Jonas Pleškys (March 10, 1935 – April 14, 1993) was a Soviet Navy barge captain who defected from the Soviet Union to the United States in April 1961. As a captain of a barge, he directed his vessel to Gotland, Sweden, where he asked for political asylum. The crew and the barge were returned to the Soviet Union. His defection served as an inspiration for Tom Clancy's book The Hunt for Red October.

Biography

Early life
Pleškys was born on 10 March 1935 in near Tverai in western Lithuania to a family of landless peasants. The family had 17 children, but only seven reached adulthood. One of his sisters was actress Eugenija Pleškytė. Pleškys' mother died of tuberculosis in 1946 and his father married a woman who before the war owned  of land. It was likely sufficient to label the family as "bourgeoisie". The step-mother's family also had connections with the Lithuanian partisans. As such, Pleškys' parents were deported to Siberia during the Operation Vesna in May 1948. Pleškys and two siblings were also taken, but their father managed to push them out of the moving train. In 1952, Pleškys was expelled from a pedagogical school in Telšiai due to writing down anti-Soviet statements during a class.

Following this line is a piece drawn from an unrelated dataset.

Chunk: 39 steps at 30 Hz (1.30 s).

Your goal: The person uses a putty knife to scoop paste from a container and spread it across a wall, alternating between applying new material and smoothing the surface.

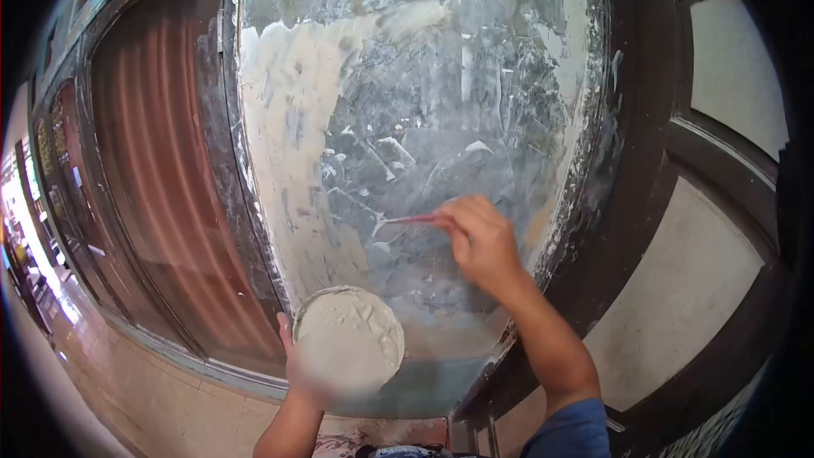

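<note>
My right hand (483,237) is closed round the reddish handle of a putty knife (410,220). The knife points left, and its pale blade end is right at the grey wall (424,144), among white smears. Low at the left, my left hand (298,365) grips the side of a round tub (400,341) from beneath and beside it. Creamy putty (348,331) fills the tub, with ridges on its surface; its lower part is blurred. A broad band of beige putty (288,136) coats the left side of the wall.
A dark-framed window with a reddish-brown curtain (157,153) stands to the left. On the right is a dark wooden door (632,161) with pale panels. Tiled floor (161,390) shows at lower left. Flaking edges border the wall on both sides.
</note>
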Available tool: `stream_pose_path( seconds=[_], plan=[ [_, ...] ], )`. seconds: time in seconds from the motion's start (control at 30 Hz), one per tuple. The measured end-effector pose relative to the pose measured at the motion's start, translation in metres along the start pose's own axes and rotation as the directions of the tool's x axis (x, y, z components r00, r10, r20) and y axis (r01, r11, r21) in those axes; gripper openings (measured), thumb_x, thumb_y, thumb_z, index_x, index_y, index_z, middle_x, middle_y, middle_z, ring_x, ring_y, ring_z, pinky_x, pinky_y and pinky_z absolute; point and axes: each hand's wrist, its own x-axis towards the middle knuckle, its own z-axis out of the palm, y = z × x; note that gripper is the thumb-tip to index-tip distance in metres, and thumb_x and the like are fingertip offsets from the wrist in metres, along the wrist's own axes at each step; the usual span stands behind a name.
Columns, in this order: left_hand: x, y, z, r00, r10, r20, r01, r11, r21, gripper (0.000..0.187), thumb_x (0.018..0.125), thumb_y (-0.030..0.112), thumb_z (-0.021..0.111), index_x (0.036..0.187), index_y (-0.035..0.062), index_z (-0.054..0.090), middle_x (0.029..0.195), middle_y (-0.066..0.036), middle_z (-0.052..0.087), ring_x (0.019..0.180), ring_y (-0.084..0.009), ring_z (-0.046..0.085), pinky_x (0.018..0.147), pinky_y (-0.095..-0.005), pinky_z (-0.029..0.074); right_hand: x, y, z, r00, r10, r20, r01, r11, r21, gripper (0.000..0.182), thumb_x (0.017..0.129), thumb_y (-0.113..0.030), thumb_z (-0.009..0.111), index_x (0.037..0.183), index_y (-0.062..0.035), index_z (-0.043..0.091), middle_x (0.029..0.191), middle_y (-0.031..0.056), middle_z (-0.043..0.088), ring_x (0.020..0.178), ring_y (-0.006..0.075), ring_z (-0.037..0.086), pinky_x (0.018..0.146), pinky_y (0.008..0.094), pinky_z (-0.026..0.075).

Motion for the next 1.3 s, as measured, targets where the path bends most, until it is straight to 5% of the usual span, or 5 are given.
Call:
stream_pose_path(
  seconds=[0.23,0.6,0.73,0.8,1.3],
  plan=[
    [-0.020,0.014,0.003,0.968,0.140,0.209,-0.126,0.989,-0.082,0.107,0.092,0.091,0.030,0.157,0.0078,0.045,0.159,-0.018,0.048,0.140,-0.0425,0.051,0.116,-0.0603,0.043,0.100,0.021,-0.041,0.986,0.133,0.098,-0.102,0.959,-0.265,0.016,0.100,-0.017,0.063,0.112,-0.0066,0.066,0.105,0.0147,0.073,0.106,0.0389,0.064,0.090,0.0538,0.046],
    [-0.038,0.015,0.008,0.932,0.352,-0.087,-0.348,0.936,0.058,0.102,0.090,0.092,0.032,0.155,0.0151,0.048,0.158,-0.015,0.047,0.139,-0.0454,0.049,0.108,-0.0732,0.042,0.232,0.065,-0.056,0.943,0.306,-0.132,-0.333,0.861,-0.384,0.064,0.094,-0.059,0.067,0.127,-0.0045,0.063,0.124,0.0209,0.072,0.123,0.0442,0.059,0.110,0.0671,0.032],
    [-0.036,0.020,0.002,0.920,0.378,-0.105,-0.377,0.926,0.029,0.103,0.089,0.093,0.032,0.155,0.0155,0.048,0.158,-0.016,0.047,0.139,-0.0463,0.049,0.107,-0.0746,0.042,0.262,0.093,-0.080,0.929,0.271,-0.253,-0.359,0.828,-0.430,0.065,0.095,-0.060,0.065,0.129,-0.0045,0.063,0.126,0.0196,0.072,0.127,0.0442,0.056,0.111,0.0674,0.030],
    [-0.028,0.020,-0.001,0.884,0.410,-0.224,-0.424,0.905,-0.016,0.107,0.081,0.097,0.040,0.155,0.0201,0.046,0.153,-0.023,0.050,0.115,-0.0713,0.054,0.078,-0.0860,0.048,0.274,0.101,-0.093,0.905,0.278,-0.323,-0.408,0.782,-0.471,0.066,0.096,-0.062,0.062,0.129,-0.0041,0.063,0.128,0.0191,0.071,0.131,0.0447,0.051,0.111,0.0677,0.029],
    [0.019,0.051,0.033,0.928,0.371,-0.041,-0.373,0.926,-0.058,0.110,0.081,0.097,0.040,0.160,0.0204,0.037,0.154,-0.026,0.046,0.117,-0.0732,0.052,0.083,-0.0881,0.049,0.291,0.112,-0.092,0.915,0.318,-0.249,-0.404,0.757,-0.514,0.066,0.096,-0.061,0.061,0.130,-0.0050,0.063,0.132,0.0184,0.069,0.135,0.0456,0.048,0.110,0.0648,0.035]
  ],
)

Pleškys then continued his education at the Telšiai Gymnasium and joined the Lithuanian Komsomol. He received excellent grades, but was not admitted to the Kaunas Polytechnic Institute likely because his deported parents made him "politically unreliable". In 1954, he was conscripted to serve in the Soviet Navy. After nine-month courses in Leningrad, Pleškys was admitted to the higher submarine courses in Leningrad. He graduated in June 1959 as a submarine navigator. Pleškys briefly served in a submarine before reassignment as captain to an auxiliary vessel collecting waste fuel from marine engines. Pleškys received the rank of lieutenant.

Defection
In early 1961, Pleškys married Zoja Rozenkranc who was already pregnant with their daughter Sondra. On April 6, 1961, upon learning that his vessel would be transferred from Klaipėda to Paldiski in Estonian SSR, Pleškys directed his barge Smolny north to dump the collected waste fuel in neutral waters of the Baltic Sea. The ship had nine crew members. By Liepāja, Pleškys changed course directly towards Gotland, an island of Sweden. Due to stormy weather, the crew was unaware of the changed course. When the barge reached the shores of Gotland, Pleškys ordered to fire flares to indicate request for help. He asked the only other Lithuanian crew member Jurgis Kryžiokas into a lifeboat and sailed about  to the shore. They were met by coastguards. Pleškys indicated that he wanted to defect and asked for political asylum and suggested Kryžiokas do the same, but he refused. 

The next day, three Swedish ships escorted Smolny to Slite. Personnel of the Russian embassy, including military attaché , arrived to deal with the matter. The crew discovered that Smolny's compass and navigational charts were destroyed. The vessel was assigned a new captain and departed Gotland on April 8. In neutral waters, Smolny was met by a Soviet minesweeper which replaced the entire crew of Smolny and returned the vessel to Liepāja.

Later life
The military tribunal of the Baltic Fleet sentenced Pleškys in absentia to execution on August 29, 1961. He spent the rest of life afraid that the KGB was coming after him.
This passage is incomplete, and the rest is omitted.